[Directions for this task]: Here the job is to transcribe the data verbatim while leaving each picture out.

[Supplied information]:

+++++

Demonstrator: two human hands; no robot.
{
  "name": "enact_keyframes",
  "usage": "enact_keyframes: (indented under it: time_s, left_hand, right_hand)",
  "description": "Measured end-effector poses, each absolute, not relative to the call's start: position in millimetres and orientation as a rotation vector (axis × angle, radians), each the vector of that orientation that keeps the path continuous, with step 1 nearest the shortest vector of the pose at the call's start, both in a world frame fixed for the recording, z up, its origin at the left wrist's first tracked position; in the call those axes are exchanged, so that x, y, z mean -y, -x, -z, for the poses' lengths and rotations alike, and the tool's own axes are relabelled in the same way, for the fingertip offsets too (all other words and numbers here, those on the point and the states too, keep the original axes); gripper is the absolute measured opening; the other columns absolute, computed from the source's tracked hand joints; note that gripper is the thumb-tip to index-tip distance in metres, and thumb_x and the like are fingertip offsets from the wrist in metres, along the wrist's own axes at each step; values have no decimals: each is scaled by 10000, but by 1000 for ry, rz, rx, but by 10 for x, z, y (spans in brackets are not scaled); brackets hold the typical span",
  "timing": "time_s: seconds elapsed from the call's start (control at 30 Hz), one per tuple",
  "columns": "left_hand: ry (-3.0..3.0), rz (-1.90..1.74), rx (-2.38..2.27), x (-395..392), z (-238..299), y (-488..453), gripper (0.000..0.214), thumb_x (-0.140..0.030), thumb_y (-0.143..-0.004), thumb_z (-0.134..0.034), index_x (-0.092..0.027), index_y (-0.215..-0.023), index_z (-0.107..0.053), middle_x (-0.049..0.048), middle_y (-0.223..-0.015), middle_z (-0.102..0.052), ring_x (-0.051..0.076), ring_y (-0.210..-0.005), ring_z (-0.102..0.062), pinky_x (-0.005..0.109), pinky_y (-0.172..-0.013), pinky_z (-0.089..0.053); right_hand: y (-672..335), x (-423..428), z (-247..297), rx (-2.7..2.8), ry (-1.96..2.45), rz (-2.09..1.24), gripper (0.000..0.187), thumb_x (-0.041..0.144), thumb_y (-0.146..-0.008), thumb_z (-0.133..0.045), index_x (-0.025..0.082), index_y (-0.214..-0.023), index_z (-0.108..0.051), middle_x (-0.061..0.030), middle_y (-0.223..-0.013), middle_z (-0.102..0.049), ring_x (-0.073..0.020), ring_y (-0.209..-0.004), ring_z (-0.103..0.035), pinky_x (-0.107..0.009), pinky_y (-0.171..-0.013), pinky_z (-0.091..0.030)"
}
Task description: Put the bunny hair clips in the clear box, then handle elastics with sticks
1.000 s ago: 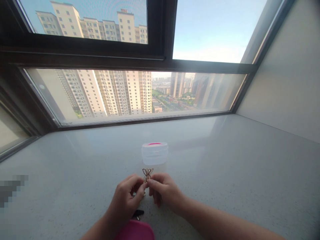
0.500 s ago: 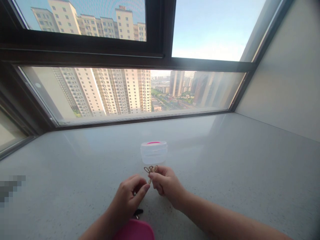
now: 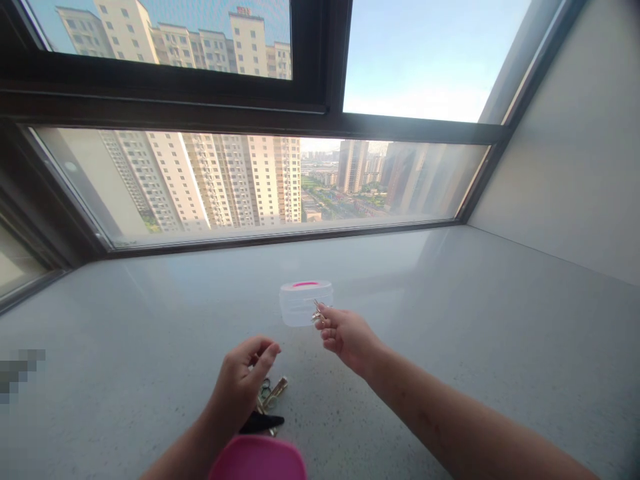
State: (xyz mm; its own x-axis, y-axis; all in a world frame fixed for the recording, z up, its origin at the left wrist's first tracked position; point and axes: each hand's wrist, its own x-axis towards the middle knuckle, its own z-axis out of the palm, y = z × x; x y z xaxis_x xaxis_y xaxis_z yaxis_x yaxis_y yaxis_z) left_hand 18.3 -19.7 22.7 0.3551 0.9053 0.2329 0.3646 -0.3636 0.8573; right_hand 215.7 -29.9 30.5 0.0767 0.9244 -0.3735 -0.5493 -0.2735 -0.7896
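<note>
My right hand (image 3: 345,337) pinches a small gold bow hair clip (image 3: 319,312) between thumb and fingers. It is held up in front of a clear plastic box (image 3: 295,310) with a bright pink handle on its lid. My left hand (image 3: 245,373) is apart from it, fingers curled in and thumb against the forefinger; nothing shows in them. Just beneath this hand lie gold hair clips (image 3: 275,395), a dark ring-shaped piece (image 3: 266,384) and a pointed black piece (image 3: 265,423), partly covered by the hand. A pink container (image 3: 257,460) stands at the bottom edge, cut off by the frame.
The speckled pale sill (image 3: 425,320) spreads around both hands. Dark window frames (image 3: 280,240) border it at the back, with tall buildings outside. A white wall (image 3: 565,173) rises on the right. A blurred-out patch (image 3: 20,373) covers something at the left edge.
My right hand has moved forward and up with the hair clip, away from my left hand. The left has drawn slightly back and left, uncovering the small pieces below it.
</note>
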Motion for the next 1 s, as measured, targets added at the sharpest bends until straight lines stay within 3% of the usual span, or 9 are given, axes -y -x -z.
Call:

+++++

[Exercise response]:
Demonstrator: two human hands; no robot.
{
  "name": "enact_keyframes",
  "usage": "enact_keyframes: (indented under it: time_s, left_hand, right_hand)",
  "description": "Measured end-effector poses, each absolute, not relative to the call's start: position in millimetres and orientation as a rotation vector (axis × angle, radians), each the vector of that orientation that keeps the path continuous, with step 1 nearest the shortest vector of the pose at the call's start, both in a world frame fixed for the recording, z up, its origin at the left wrist's first tracked position; in the call those axes are exchanged, so that x, y, z mean -y, -x, -z, for the poses' lengths and rotations alike, and the tool's own axes are relabelled in the same way, for the fingertip offsets too (all other words and numbers here, those on the point and the states too, keep the original axes); gripper is the absolute measured opening; the other columns absolute, computed from the source's tracked hand joints; note that gripper is the thumb-tip to index-tip distance in metres, and thumb_x and the like are fingertip offsets from the wrist in metres, along the wrist's own axes at each step; values have no decimals: each is scaled by 10000, but by 1000 for ry, rz, rx, but by 10 for x, z, y (spans in brackets are not scaled); brackets hold the typical span",
  "timing": "time_s: seconds elapsed from the call's start (control at 30 Hz), one per tuple",
  "columns": "left_hand: ry (-3.0..3.0), rz (-1.90..1.74), rx (-2.38..2.27), x (-395..392), z (-238..299), y (-488..453), gripper (0.000..0.214), thumb_x (-0.140..0.030), thumb_y (-0.143..-0.004), thumb_z (-0.134..0.034), index_x (-0.092..0.027), index_y (-0.215..-0.023), index_z (-0.107..0.053), middle_x (-0.049..0.048), middle_y (-0.223..-0.015), middle_z (-0.102..0.052), ring_x (-0.051..0.076), ring_y (-0.210..-0.005), ring_z (-0.102..0.062), pinky_x (-0.005..0.109), pinky_y (-0.172..-0.013), pinky_z (-0.089..0.053); right_hand: y (-672..335), x (-423..428), z (-247..297), rx (-2.7..2.8), ry (-1.96..2.45), rz (-2.09..1.24), gripper (0.000..0.187), thumb_x (-0.041..0.144), thumb_y (-0.146..-0.008), thumb_z (-0.133..0.045), index_x (-0.025..0.082), index_y (-0.214..-0.023), index_z (-0.108..0.051), middle_x (-0.061..0.030), middle_y (-0.223..-0.013), middle_z (-0.102..0.049), ring_x (-0.073..0.020), ring_y (-0.209..-0.004), ring_z (-0.103..0.035), pinky_x (-0.107..0.009), pinky_y (-0.171..-0.013), pinky_z (-0.091..0.030)"
}
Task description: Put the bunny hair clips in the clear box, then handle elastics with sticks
1.000 s ago: 
0.500 s ago: 
now: 
State: (xyz mm; its own x-axis, y-axis; all in a world frame fixed for the recording, z up, its origin at the left wrist's first tracked position; point and axes: each hand's wrist, its own x-axis towards the middle knuckle, its own z-axis out of the palm, y = z × x; x y z xaxis_x xaxis_y xaxis_z yaxis_x yaxis_y yaxis_z) left_hand 18.3 -19.7 22.7 0.3551 0.9053 0.2329 0.3646 -0.3636 0.8573; right_hand 215.7 -29.9 30.5 0.0767 0.9244 -0.3735 -0.5493 -0.2735 -0.7896
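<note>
My right hand (image 3: 345,337) pinches a small gold bow hair clip (image 3: 319,312) between thumb and fingers. It is held up in front of a clear plastic box (image 3: 295,310) with a bright pink handle on its lid. My left hand (image 3: 245,373) is apart from it, fingers curled in and thumb against the forefinger; nothing shows in them. Just beneath this hand lie gold hair clips (image 3: 275,395), a dark ring-shaped piece (image 3: 266,384) and a pointed black piece (image 3: 265,423), partly covered by the hand. A pink container (image 3: 257,460) stands at the bottom edge, cut off by the frame.
The speckled pale sill (image 3: 425,320) spreads around both hands. Dark window frames (image 3: 280,240) border it at the back, with tall buildings outside. A white wall (image 3: 565,173) rises on the right. A blurred-out patch (image 3: 20,373) covers something at the left edge.
My right hand has moved forward and up with the hair clip, away from my left hand. The left has drawn slightly back and left, uncovering the small pieces below it.
</note>
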Motion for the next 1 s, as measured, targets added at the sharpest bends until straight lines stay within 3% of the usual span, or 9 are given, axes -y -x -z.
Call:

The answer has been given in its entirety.